Greg’s team focuses on the digital transformation taking place throughout the industrial space. Known by terms such as Industrial Internet of Things, Industrie 4.0, Information-Driven Manufacturing, Connected Manufacturing, Smart Manufacturing, Industrial Internet, and many others, this transformation is already underway. It is powered by technologies such as machine learning, predictive analytics and Big Data, cloud computing, mobility, low-cost sensors, edge intelligence, network connectivity, and more.
Literally and figuratively the industrial world is at the “edge.” Edge computing is transforming the way data is being processed and transmitted from millions of IoT devices, globally. In industrial environments, edge computing offers the promise of getting the right device data in near real-time to drive better decisions and maybe even control industrial processes. At the ARC Industry Forum in Orlando Sastry Malladi, Co-founder and CTO, FogHorn Systems, spoke to ARC’s Greg Gorbach, Vice President, about the company’s edge offerings, how it differs from the traditional approach, and the security issues that crop up. You can watch the interview here or on YouTube.
FogHorn’s Edge Offerings
Greg began the interview by asking about FogHorn’s edge offerings, the drivers behind it, and customer benefits.

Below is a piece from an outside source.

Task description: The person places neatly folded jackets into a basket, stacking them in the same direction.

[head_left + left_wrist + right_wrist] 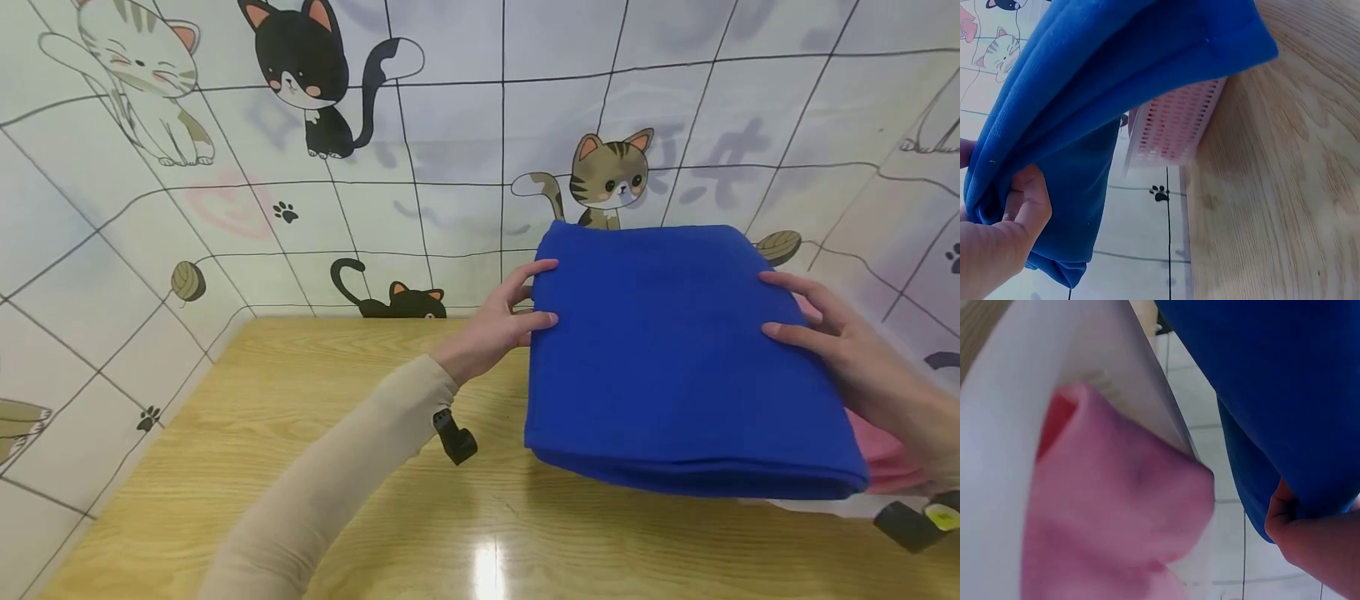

Five years ago, when FogHorn was started the term, “edge” was new to people; but now it is commonly used, said Sastry. The company entered the edge space, because industries, such as manufacturing, oil and gas, etc. “have been producing tons of data, terabytes to petabytes of data. The traditional approach of being able to process that data by transporting all of that information to a cloud environment isn’t going to cut it for many reasons: no connectivity from where these machines can send to the cloud; the amount of bandwidth that you will need to transport all of that data into a cloud environment could be cost prohibitive; and latency is involved.”
Talking about security issues, Sastry said that many industrial customers are afraid to connect their machines, heavy machinery, into any kind of internet or public cloud. Therefore, they wanted some sort of a local edge processing right where data is produced to derive actionable insight. FogHorn offers a generic edge intelligence platform that can run in a constrained, hard compute environment right at the edge; get all of the data from these different machines and sensors, process them, drive the insights so that informed business decisions can be taken.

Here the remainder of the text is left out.